Emergency power outages were in effect in the region, Kuleba said, adding that the situation was “difficult” as only critical infrastructure had been restored.
The attack took place hours after the Kyiv authorities had restored the heating system that was destroyed in earlier shelling.
Ukrenergo, Ukraine’s national energy company, said that the Russian latest attacks meant the country’s energy system might not be fully restored for “a long time.”
Meanwhile, Putin traveled Monday to Belarus, Moscow’s main ally in its invasion of Ukraine, amid growing rumors of a new Russian offensive that could see more involvement from Minsk.
Some of Russia’s forces invaded northern Ukraine in February from military bases in Belarus, which has stopped short of deploying its own troops in the conflict.
“Our goal today is to take stock of the work of our governments in different spheres,” Putin said at the start of the meeting with Lukashenko.

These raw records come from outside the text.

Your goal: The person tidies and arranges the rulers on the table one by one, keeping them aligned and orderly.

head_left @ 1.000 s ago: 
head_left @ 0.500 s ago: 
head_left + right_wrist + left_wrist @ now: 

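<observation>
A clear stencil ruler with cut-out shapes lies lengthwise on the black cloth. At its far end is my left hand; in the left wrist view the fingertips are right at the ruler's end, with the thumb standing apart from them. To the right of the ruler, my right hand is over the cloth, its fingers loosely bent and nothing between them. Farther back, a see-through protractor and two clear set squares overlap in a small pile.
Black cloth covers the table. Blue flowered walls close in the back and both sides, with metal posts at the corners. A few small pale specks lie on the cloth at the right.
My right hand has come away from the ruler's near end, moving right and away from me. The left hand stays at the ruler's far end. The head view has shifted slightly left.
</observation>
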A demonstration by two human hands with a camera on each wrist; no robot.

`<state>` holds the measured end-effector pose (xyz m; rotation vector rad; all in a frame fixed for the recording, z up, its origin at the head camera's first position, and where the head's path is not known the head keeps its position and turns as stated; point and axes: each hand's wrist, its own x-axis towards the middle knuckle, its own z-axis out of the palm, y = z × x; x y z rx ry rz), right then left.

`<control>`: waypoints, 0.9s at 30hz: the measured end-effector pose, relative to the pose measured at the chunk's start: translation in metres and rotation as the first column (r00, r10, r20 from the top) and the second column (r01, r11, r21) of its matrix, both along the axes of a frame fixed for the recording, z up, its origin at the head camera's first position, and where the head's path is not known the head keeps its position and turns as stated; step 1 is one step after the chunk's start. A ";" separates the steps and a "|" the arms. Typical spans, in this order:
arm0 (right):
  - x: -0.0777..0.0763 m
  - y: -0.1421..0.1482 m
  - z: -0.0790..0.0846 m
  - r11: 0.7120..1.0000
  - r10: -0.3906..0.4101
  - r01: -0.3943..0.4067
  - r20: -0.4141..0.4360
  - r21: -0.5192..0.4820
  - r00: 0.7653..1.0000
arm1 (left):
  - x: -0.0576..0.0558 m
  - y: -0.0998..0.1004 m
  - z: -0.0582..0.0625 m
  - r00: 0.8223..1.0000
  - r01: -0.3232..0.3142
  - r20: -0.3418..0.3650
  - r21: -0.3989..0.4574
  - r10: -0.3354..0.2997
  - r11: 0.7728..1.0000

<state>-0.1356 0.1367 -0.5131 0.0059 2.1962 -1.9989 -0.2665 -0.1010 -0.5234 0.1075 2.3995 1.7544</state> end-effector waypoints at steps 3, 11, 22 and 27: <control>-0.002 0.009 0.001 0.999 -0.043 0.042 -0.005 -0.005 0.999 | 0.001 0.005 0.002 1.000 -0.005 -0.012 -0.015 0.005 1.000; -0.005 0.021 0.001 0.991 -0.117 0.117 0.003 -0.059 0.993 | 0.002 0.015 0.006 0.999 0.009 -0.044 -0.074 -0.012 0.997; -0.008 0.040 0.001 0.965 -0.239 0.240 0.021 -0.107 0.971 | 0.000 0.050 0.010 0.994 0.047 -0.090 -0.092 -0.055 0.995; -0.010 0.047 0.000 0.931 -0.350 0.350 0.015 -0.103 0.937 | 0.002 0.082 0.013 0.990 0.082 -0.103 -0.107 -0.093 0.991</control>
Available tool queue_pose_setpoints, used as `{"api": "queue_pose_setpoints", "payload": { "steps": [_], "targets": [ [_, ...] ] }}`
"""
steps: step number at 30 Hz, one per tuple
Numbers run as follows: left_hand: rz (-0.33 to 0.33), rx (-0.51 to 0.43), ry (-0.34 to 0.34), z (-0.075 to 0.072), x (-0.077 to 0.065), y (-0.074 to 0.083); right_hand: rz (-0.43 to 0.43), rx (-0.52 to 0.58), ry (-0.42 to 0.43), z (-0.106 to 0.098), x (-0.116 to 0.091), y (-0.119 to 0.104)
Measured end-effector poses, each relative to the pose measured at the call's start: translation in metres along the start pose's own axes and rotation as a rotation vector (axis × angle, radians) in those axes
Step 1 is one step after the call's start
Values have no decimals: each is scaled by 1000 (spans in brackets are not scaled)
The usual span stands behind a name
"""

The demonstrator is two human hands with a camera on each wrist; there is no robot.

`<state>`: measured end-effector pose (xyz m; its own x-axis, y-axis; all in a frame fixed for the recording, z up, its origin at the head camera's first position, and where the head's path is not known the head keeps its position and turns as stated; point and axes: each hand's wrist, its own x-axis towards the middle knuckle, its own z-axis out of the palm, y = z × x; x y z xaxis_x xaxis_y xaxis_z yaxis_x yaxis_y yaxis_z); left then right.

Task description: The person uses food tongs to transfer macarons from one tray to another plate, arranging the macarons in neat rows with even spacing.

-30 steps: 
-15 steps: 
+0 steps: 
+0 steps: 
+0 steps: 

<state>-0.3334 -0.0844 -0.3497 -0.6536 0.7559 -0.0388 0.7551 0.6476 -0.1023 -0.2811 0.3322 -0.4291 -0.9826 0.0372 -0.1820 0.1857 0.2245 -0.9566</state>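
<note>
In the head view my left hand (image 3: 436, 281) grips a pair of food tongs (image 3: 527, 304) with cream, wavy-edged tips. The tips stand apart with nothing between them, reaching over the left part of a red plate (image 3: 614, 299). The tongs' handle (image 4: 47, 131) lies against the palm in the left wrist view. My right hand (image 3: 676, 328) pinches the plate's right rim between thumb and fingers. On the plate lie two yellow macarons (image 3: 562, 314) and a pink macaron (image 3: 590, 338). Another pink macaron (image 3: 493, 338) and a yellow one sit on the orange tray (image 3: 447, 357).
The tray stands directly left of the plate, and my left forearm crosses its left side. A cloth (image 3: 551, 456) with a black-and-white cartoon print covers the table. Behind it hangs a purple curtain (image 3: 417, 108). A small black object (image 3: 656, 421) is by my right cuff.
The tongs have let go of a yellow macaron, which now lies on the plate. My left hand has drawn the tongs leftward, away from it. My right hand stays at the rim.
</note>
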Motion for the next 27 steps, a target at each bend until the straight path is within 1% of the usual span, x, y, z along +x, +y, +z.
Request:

Faced with the spread of information about plans for a new phase of hostilities that could also involve Belarusian troops, the Kremlin responded by calling them “unfounded and absurd speculations,” presidential spokesman Dmitry Peskov said Monday.
Minsk also announced the end of exercises that began last week to verify the combat readiness and capability of the country’s armed forces in a bid to quash the rumors that Belarus was preparing to send men over the border into Ukraine.
This is Putin’s first visit to the Belarusian capital since December 2019.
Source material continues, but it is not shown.